The IDF Spokesman's Office: "On January 4, 2005, two mortars were fired at the Erez industrial zone. One of them fell near Israeli territory, and injured an Israeli citizen. At about the same time as this incident, in the area of Beit Lahia, an IDF force identified a band of mortar launchers, some of whose members belong to Hamas. The force opened fire at the band, with the intention of hitting it. It should be mentioned that the band of terrorists was operating from within populated Palestinian territory. The IDF is investigating the incident, and at the conclusion of the investigation, the findings will be presented."
Not a word of regret for the killing of children. Not a word begging forgiveness from the bereaved families. Instead, a blatant, hard-hearted disregard of a question addressed to the Spokesman's Office, regarding the fact that the injured were not transferred for treatment in Israel. The IDF is investigating.

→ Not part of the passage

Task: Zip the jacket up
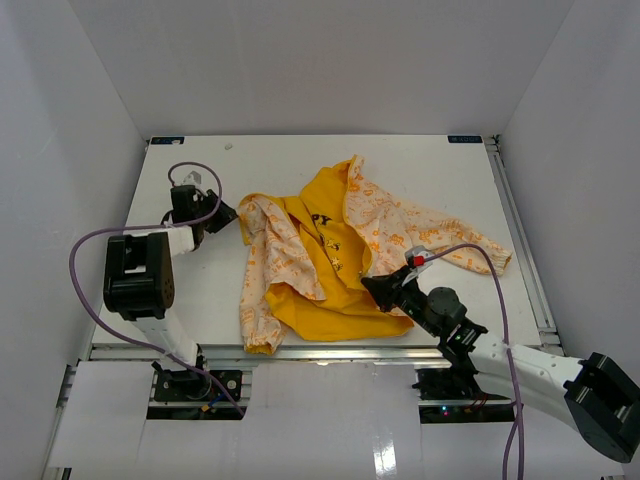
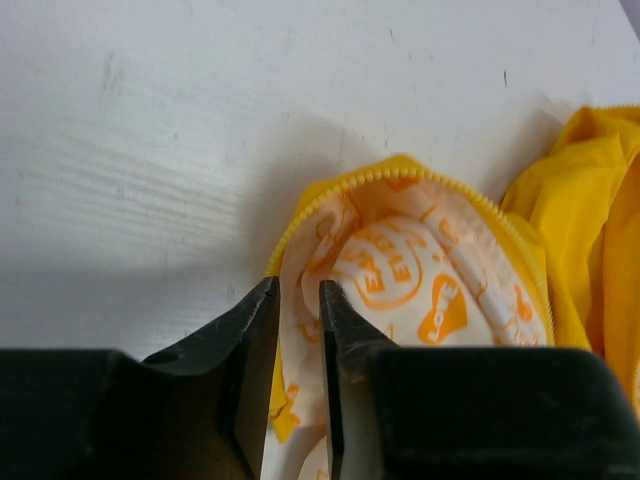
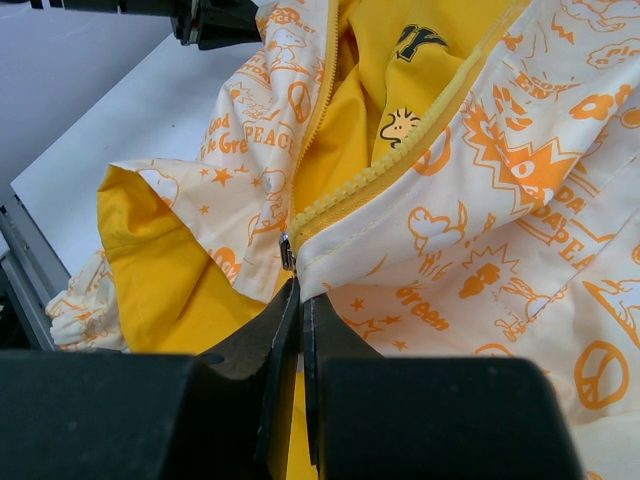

On the way to Shifa Hospital, they reminisce about their Israeli employers. Two bereaved fathers and another relative in the taxi recall their Israeli bosses, of whom they have only good memories. Moshe Kishana from Moshav Kidron - Ghassan says that he loved him like his own father - and Yaakov from Kibbutz Yad Mordechai, who once told them that his soul was not worth more than theirs, and therefore he drove to their home to bring them the magnetic ID card they had forgotten. Munir, the taxi driver, asks if anyone in the cab hates the Jews, and they reply in unison: No, we don't hate them. In black bags they are carrying strawberries for the injured boys.
First floor, the intensive care unit: Mohammed Raban, 17, is on a respirator. From time to time he opens his one remaining eye and scatters frenetic looks in all directions. From time to time he also smiles a nervous smile, perhaps an involuntary, meaningless tic. Less than half of his body is left, barely one whole hand, it's not clear whether he is aware of that. Second floor, Orthopedics: Issa Relia, 13, with both his legs amputated above the knee. In a diaper, with a transistor next to his ear. He remembers the Hamas men who fired and fled. On a faded piece of cardboard he has drawn a picture with a pen: a tank firing a shell at children. The corridor of the second floor, next to the window: Imad al-Kaseeh, 16, and Ibrahim al-Kaseeh, 14. Two cousins, each with two legs amputated. Now they have been taken into the corridor, in order to see the world a bit. Two children with both legs amputated, staring from their beds out of the window of Shifa Hospital. For the information of the soldier who fired, and the commander who gave him permission, and the spokesman who isn't sorry and isn't apologizing for anything.